Radio-enabled tracking tags have dramatically enhanced our knowledge of wildlife behavior over the last 3 decades, and new types of tags are being developed which capture and transmit dramatically more information about their behavior. Advances in microelectronics have also reduced the size and increased the lifetime of tags, increasing the number of species that can be tagged. Unfortunately these various tags use a wide variety of frequencies, coding schemes, and communication protocols, requiring an entirely new base station for each new tag. This makes new deployments more expensive, disallows sharing of monitoring stations between overlapping studies, and requires that that biologists in the field carry a base station for every tag type in use.

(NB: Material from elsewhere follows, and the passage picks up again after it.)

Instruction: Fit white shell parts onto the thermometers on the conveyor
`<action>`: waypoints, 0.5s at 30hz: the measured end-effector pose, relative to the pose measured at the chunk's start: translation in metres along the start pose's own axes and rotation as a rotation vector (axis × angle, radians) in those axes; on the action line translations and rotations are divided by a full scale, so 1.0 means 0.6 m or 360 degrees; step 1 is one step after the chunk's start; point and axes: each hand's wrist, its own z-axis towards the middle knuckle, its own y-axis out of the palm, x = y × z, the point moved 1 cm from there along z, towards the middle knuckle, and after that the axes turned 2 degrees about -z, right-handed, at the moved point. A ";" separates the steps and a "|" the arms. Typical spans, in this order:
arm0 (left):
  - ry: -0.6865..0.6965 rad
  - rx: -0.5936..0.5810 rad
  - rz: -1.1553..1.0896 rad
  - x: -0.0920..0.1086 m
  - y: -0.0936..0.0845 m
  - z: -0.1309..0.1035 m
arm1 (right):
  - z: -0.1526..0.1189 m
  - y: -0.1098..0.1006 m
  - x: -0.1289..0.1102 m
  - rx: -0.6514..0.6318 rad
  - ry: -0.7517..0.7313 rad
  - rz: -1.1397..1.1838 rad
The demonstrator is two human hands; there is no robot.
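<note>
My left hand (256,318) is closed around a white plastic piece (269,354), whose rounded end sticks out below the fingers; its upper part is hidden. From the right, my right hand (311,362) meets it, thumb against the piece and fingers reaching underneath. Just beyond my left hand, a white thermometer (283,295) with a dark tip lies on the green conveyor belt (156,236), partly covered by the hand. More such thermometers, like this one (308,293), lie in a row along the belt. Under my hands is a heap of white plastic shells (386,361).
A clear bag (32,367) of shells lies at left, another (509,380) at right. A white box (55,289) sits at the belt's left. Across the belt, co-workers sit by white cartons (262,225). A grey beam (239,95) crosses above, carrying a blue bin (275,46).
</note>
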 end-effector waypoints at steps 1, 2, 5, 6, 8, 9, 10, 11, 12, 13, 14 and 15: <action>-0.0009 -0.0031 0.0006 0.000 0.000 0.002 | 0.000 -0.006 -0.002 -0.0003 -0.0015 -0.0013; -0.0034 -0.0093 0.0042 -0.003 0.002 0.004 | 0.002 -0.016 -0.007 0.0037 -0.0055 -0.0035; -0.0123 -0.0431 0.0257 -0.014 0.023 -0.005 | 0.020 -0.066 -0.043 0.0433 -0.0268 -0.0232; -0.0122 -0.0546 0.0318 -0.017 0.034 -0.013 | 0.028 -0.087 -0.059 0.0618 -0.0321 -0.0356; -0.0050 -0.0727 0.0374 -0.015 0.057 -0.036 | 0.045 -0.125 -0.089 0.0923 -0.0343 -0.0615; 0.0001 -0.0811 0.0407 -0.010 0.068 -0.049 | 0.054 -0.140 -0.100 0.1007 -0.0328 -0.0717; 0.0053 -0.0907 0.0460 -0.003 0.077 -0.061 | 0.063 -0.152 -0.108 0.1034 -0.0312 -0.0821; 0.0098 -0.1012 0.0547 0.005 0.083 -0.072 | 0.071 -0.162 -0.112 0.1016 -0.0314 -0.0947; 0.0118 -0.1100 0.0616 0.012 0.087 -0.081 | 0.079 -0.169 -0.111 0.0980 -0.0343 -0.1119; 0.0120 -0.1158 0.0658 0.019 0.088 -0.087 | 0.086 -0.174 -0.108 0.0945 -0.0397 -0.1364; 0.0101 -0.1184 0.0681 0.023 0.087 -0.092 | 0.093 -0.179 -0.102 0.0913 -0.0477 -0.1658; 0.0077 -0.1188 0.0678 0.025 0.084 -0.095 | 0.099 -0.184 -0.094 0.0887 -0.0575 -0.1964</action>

The goal of this project is to develop a general-purpose radio transceiver for behavioral ecologists and others that can be easily configured to communicate with any existing wildlife tracking tag, as well as with foreseeable future designs. Our approach is based on software defined radios, where most of the parameters of the radio are configured in software, allowing a single piece of hardware to cover multiple types of tags. In this project we will develop working prototypes able to cover at least 3 different existing avian tags, and show them working in the field. We will also develop a mode where signals can be captured, but not decoded, to allow tag signals from different researchers to be captured by the same physical basestation, and then distributed to the various researchers to be decoded. Finally, we will ensure that the resulting outputs are in a format that allows smooth upload of captured signals to databases such as MOVEBANK.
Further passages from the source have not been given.